*Assignment*.
Every line of the listing below is to be repeated exactly; the pictures stay out.

*Raw data*.
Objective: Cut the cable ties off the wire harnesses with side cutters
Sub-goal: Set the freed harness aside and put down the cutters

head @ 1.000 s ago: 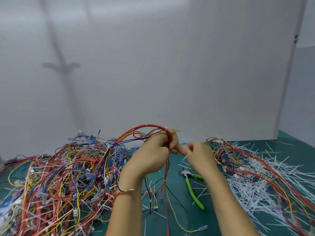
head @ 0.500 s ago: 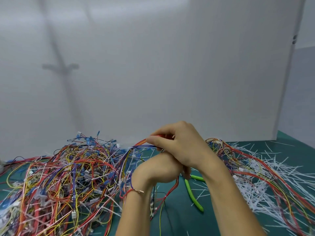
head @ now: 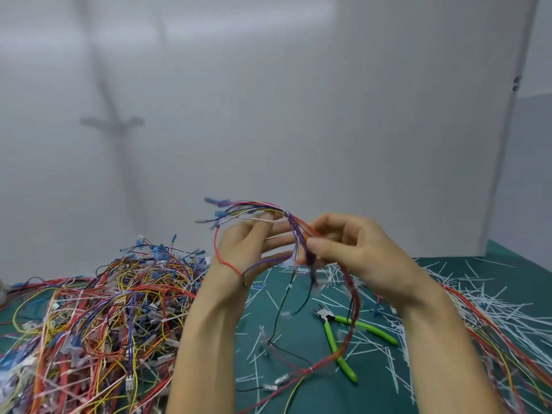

*Result of this task*.
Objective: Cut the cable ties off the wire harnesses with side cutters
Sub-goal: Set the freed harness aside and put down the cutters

head @ 1.000 s ago: 
head @ 0.500 s ago: 
head @ now: 

This output requires nothing further.